Elsewhere, the newspaper simply says that “more than 150 Palestinians have been killed since January” as part of “the worst violence to grip the West Bank in decades.” The Post fails to tell readers that the overwhelming majority of those Palestinians killed have been linked to U.S.-designated terrorist groups—a fact that other news outlets have noted, and which has been documented by nonpartisan think tanks like the Foundation for the Defense of Democracies, among others.

Nor does the Post inform readers that these terror groups use human shields and are often ensconced in urban areas, making counterterror operations even more difficult. CAMERA has highlighted these facts to the Post before, as well as in numerous op-eds and articles. But the Post seems committed to its narrative, basic journalism ethics and standards be damned.

Indeed, the Post does one better, placing the AAMB, a terrorist group that calls for the genocide of the Jews, on par with Israel. Access to AAMB, the paper says, “afforded a rare window into the lives and actions of fighters on one side of the worst violence” (emphasis added). It’s hard to imagine the newspaper writing a similar sentence about ISIS or Al-Qaeda. Indeed, they haven’t.

Elsewhere, the Post takes the claims of Zoufi and other AAMB operatives at face value, repeating their assertions that they only joined the terrorist group after seeing friends killed by Israeli soldiers. No evidence is offered, yet this claim is treated as sacrosanct—despite the fact that elsewhere in the story it is noted that Zoufi took part in the Second Intifada, a five-year-long terror campaign, suggesting that his predilection for violence predates his friends’ supposed deaths.

The Post also largely fails to note both AAMB’s origins and its fiercely antisemitic ideology. The newspaper does quote one AAMB terrorist’s assertion that “there are no innocent Israelis,” but unfortunately the newspaper fails to delve further. A more thorough examination of AAMB’s history can be found in CAMERA’s 2019 backgrounder on the group.

The Post’s failure to provide relevant history about AAMB is part of the newspaper’s long-standing trend of ignoring Palestinian politics. Indeed, in recent weeks P.A. leader Mahmoud Abbas has fired multiple top P.A. officials. As Al-Monitor’s Adam Lucente reported, Abbas “sent to retirement” the governors of Jenin, Nablus, Qalqiya, Tulkarem, Hebron, Bethlehem and Jericho. Smaller outlets like Al-Monitor covered this seismic news, but the Washington Post, with its abundance of resources, failed to do so.
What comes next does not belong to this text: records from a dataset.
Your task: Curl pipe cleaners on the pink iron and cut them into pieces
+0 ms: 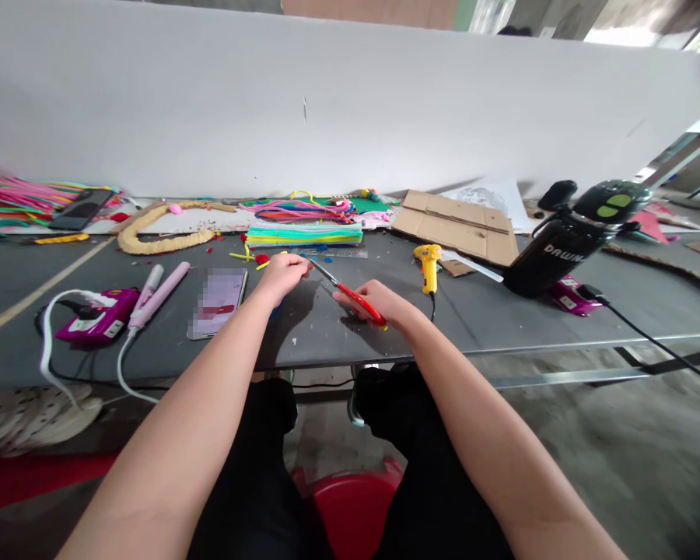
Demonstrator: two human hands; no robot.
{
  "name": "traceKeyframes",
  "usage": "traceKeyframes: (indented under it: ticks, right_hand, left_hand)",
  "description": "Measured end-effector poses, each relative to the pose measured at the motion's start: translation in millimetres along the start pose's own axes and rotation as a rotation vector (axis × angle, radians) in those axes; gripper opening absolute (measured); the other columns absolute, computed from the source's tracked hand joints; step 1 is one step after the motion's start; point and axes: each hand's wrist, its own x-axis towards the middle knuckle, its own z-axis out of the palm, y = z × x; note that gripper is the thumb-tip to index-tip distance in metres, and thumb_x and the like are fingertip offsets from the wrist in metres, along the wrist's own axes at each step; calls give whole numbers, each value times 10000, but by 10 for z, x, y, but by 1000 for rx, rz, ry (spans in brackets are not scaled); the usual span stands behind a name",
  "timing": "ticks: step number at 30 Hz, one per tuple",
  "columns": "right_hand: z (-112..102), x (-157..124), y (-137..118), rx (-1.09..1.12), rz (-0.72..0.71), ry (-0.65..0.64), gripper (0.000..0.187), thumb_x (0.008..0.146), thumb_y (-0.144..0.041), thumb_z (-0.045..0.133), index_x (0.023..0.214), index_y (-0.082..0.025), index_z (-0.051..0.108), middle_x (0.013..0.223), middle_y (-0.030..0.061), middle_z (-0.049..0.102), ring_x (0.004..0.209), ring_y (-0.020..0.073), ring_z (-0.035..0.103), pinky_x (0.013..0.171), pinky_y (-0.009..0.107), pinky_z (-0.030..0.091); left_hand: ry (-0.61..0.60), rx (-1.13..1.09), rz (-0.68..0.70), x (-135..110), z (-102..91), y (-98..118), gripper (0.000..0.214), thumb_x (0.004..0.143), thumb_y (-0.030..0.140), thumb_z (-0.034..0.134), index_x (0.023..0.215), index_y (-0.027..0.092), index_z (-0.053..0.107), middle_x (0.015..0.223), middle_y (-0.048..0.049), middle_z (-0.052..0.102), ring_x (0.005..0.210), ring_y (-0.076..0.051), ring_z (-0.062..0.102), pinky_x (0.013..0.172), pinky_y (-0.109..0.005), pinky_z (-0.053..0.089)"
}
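My right hand point(379, 299) grips the red scissors point(364, 305) over the bench point(327, 351), blades by my left hand point(283, 276), fingers pinched, can't tell on what. Probably mid-cut; plenty left in that far stem bundle point(303, 235).

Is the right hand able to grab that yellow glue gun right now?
Probably not: the right hand is holding the red-handled scissors, so it would likely have to put them down first. The yellow glue gun lies close by on the grey table, with nothing seen between them.
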Motion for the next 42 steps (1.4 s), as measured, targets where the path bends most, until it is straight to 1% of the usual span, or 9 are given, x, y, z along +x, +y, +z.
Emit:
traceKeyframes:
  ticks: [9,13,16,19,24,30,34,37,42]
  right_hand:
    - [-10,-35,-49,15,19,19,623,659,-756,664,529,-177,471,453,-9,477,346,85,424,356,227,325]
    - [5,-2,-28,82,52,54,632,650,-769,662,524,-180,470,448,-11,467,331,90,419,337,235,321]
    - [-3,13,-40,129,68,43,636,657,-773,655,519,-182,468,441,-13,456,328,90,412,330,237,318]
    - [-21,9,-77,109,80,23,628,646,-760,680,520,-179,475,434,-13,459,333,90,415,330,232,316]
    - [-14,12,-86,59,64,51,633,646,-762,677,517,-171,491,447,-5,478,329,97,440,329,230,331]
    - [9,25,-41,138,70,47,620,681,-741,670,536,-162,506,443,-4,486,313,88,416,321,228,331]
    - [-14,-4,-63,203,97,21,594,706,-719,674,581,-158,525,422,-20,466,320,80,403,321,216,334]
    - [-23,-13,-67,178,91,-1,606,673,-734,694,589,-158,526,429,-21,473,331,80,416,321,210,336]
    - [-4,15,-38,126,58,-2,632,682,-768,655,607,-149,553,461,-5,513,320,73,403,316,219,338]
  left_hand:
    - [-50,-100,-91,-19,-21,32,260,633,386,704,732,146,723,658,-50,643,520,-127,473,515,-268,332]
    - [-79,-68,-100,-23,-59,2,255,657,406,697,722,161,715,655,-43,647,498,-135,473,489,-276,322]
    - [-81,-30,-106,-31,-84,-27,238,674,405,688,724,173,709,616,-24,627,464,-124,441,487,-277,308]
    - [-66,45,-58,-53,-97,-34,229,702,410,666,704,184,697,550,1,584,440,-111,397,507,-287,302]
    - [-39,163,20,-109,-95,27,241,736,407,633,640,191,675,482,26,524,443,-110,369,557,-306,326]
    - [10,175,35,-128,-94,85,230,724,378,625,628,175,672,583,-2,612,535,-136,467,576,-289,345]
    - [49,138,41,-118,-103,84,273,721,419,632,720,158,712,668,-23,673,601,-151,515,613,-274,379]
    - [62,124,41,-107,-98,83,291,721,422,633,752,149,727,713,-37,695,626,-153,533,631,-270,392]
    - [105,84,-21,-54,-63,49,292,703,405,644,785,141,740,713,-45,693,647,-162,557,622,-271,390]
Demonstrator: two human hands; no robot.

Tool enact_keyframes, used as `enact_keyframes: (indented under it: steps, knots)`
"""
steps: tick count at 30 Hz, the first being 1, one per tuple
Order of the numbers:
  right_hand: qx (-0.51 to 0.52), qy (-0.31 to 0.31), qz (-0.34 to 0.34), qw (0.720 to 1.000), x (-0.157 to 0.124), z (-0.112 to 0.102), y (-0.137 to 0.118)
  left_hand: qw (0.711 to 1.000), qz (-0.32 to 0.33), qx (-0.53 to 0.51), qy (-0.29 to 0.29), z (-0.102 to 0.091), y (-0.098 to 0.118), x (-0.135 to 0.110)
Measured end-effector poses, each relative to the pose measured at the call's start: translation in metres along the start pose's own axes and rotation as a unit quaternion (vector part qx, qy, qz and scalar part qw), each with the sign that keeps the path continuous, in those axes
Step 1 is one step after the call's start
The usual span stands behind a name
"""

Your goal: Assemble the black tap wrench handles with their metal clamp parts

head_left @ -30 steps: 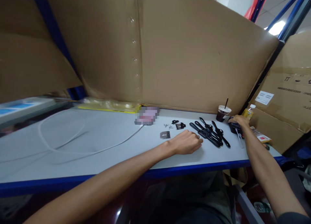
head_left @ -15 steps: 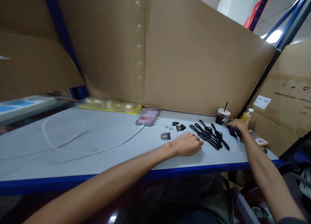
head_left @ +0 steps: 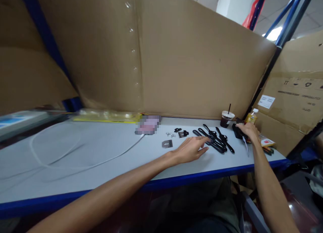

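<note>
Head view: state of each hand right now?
Left hand: open, fingers at the black handles.
Right hand: on a black object; grip cannot be told.

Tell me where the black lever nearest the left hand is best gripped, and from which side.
Probably its free near-left handle end, pinched across the narrow shaft from above, coming in from the left. The black levers lie flat and slanted on the table, crossing one another toward the far right, while that end points clear toward the open left hand.

Open table (head_left: 101, 140) leftward, crossed by a white cable (head_left: 118, 154); black handles (head_left: 214, 142) and cup (head_left: 225, 119) crowd the right.
</note>
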State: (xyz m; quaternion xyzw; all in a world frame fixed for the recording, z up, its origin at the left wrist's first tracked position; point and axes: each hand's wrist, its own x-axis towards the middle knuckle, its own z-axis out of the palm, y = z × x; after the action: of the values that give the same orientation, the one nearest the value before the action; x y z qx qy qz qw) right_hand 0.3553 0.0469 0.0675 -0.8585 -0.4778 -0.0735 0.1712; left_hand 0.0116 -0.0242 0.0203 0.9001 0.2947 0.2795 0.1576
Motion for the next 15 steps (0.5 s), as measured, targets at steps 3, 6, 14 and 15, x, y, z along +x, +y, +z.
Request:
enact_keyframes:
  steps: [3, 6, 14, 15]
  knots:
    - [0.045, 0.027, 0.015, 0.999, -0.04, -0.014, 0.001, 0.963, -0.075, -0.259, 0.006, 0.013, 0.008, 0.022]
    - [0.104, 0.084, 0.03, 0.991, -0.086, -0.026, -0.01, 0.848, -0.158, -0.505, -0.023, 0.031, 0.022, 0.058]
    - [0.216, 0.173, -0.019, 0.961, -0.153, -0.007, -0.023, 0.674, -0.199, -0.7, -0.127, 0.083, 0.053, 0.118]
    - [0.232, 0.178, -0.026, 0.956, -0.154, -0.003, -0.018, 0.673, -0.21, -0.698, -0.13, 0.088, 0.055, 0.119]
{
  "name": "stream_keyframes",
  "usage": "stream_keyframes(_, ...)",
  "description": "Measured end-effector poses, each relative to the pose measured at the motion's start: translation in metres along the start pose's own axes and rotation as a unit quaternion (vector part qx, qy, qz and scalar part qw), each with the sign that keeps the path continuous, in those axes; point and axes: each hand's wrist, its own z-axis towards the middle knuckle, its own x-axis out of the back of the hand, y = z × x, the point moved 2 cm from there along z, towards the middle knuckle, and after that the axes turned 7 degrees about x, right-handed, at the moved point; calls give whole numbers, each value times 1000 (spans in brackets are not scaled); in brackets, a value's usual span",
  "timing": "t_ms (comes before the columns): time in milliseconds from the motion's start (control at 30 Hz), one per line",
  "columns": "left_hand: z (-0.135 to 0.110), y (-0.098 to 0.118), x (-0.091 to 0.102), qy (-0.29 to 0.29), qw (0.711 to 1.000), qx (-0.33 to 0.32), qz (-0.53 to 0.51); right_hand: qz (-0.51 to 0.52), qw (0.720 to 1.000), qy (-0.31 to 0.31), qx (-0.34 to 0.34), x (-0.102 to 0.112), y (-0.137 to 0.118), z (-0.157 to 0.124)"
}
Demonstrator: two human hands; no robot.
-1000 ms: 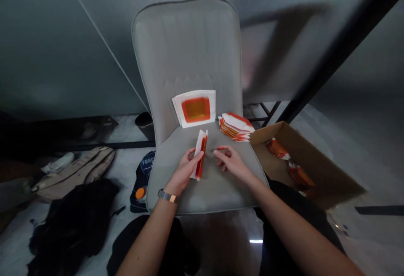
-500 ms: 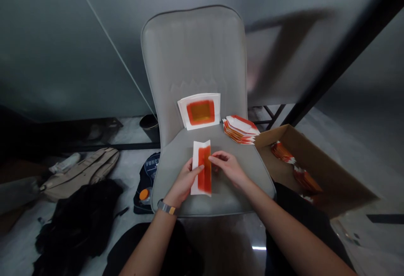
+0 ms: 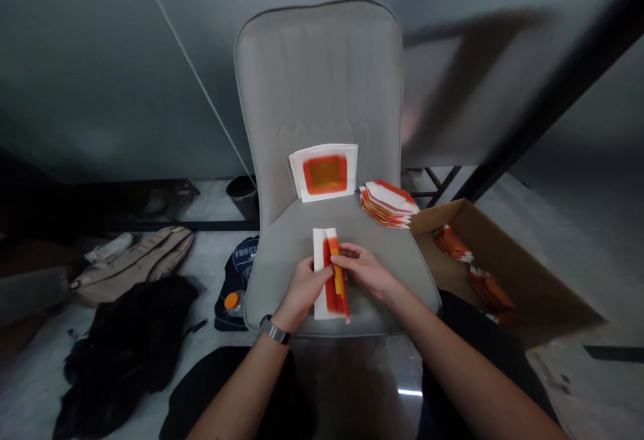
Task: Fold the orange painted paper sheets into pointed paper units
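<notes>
A white paper sheet [image 3: 320, 299] with a red and orange print stands between my hands above the chair seat, its right part bent over in a fold. My left hand [image 3: 306, 282] grips its left side, thumb across the front. On the right edge, my right hand [image 3: 363, 268] pinches the folded part, with some fingers hidden behind the paper. Against the chair back leans a small stack of flat printed sheets [image 3: 326, 175]. Right of it on the seat lies a pile of folded red and white papers [image 3: 388, 204].
The grey chair [image 3: 319, 71] stands against a wall. At its right is a cardboard box [image 3: 533, 292] holding bundles of folded papers [image 3: 488, 287]. On the floor at left are a beige bag [image 3: 138, 267], a black cloth heap [image 3: 131, 346], a bin [image 3: 242, 195] and an orange-capped bottle [image 3: 232, 302].
The right part of the paper has turned over further toward the left, into a narrower fold. My right hand has moved along with it; the view has shifted slightly.
</notes>
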Motion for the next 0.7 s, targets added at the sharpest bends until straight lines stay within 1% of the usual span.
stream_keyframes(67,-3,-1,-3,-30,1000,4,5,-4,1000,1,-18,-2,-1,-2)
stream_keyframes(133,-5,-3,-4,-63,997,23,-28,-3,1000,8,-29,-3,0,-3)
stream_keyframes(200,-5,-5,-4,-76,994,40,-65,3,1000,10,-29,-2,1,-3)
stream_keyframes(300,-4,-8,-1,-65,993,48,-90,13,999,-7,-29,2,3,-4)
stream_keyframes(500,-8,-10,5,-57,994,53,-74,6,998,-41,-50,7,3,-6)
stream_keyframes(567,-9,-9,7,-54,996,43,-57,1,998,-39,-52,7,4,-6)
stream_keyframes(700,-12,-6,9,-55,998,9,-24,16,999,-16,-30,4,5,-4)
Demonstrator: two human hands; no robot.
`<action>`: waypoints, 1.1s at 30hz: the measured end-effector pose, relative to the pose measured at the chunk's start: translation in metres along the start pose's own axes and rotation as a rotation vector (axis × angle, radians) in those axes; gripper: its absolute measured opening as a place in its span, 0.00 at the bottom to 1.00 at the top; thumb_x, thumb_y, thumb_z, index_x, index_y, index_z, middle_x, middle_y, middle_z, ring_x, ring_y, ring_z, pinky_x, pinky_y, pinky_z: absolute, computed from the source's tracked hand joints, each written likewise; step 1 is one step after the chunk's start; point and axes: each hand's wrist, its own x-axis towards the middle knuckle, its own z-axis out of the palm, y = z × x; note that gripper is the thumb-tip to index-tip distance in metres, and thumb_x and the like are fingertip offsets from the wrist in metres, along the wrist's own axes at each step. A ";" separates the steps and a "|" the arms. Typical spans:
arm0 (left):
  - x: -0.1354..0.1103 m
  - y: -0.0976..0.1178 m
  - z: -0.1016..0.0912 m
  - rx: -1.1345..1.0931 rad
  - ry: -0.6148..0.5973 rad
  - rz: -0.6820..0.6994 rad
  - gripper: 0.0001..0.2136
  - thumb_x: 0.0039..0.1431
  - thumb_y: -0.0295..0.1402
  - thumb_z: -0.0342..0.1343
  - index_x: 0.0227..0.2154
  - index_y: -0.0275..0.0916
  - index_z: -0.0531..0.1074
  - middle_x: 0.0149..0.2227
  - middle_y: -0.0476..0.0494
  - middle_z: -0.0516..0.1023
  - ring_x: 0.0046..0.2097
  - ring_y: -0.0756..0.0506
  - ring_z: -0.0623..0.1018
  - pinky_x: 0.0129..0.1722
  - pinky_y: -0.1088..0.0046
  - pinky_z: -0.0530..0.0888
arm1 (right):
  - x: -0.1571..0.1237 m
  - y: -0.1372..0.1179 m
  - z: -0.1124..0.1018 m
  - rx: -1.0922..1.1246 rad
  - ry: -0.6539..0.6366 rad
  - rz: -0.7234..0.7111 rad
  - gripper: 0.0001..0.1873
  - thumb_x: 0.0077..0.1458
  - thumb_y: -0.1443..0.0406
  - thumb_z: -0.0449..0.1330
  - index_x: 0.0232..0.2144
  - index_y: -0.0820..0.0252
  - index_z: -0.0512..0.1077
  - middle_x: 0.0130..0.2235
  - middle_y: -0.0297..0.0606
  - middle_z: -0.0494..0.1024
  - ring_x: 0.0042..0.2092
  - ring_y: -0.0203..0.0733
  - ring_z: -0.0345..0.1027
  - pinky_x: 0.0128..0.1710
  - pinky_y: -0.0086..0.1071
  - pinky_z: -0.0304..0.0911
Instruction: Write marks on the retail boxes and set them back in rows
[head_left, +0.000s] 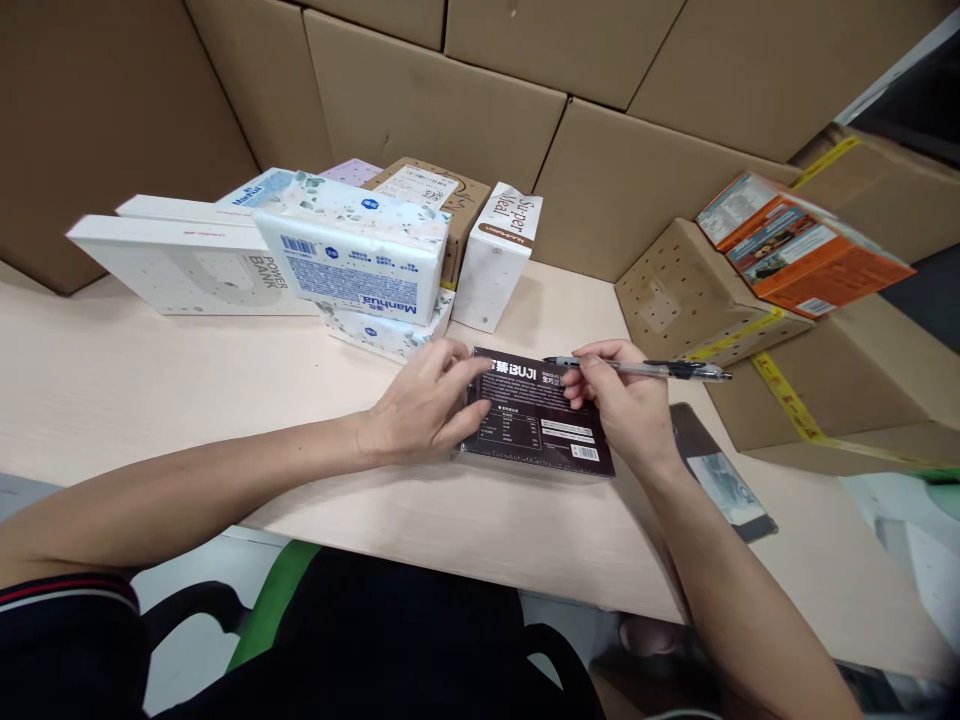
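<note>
A flat dark brown box with white print lies on the light wooden table in front of me. My left hand rests on the box's left edge, fingers spread and pressing it down. My right hand is closed around a clear pen with a dark cap end. The pen lies nearly level, and its tip points left over the box's top edge.
Behind the box stand tissue packs, a white power bank box, a white Super Meal carton and a brown carton. At right sit a cardboard box, an orange box and a dark flat packet. Large cartons wall the back.
</note>
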 end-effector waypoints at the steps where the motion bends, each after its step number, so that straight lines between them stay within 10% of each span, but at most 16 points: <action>1: -0.001 0.000 0.003 0.002 0.035 0.117 0.19 0.68 0.41 0.51 0.56 0.37 0.69 0.53 0.32 0.73 0.53 0.35 0.75 0.53 0.50 0.75 | 0.000 0.000 0.000 -0.035 0.001 -0.009 0.08 0.57 0.58 0.64 0.34 0.56 0.72 0.26 0.32 0.77 0.25 0.33 0.69 0.24 0.28 0.65; 5: -0.005 0.000 0.016 -0.016 0.034 0.369 0.21 0.68 0.44 0.53 0.57 0.36 0.70 0.57 0.27 0.74 0.62 0.29 0.71 0.59 0.44 0.72 | -0.003 0.002 0.001 -0.111 -0.015 -0.080 0.09 0.58 0.57 0.63 0.35 0.56 0.73 0.28 0.32 0.78 0.26 0.34 0.68 0.24 0.29 0.64; 33: -0.005 0.002 0.019 0.047 0.000 0.368 0.22 0.67 0.46 0.53 0.55 0.35 0.71 0.56 0.26 0.76 0.61 0.28 0.72 0.59 0.42 0.72 | -0.005 0.010 -0.002 -0.325 -0.123 -0.128 0.12 0.64 0.55 0.59 0.42 0.55 0.75 0.35 0.36 0.82 0.34 0.39 0.73 0.36 0.36 0.66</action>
Nor did the newspaper offer original reporting on Hamas’ recent brutal repression of Palestinians in Gaza protesting living conditions under Hamas rule.

The Washington Post deserves some credit for attempting to get additional information about surging terrorist activity in Judea and Samaria. Ditto for belatedly reporting on the deteriorating security situation there. However, the Post’s report was largely a missed opportunity, and can be seen as part of what CAMERA’s Karen Bekker has noted as a “trend” of journalism “glamorizing young Palestinian terrorists.”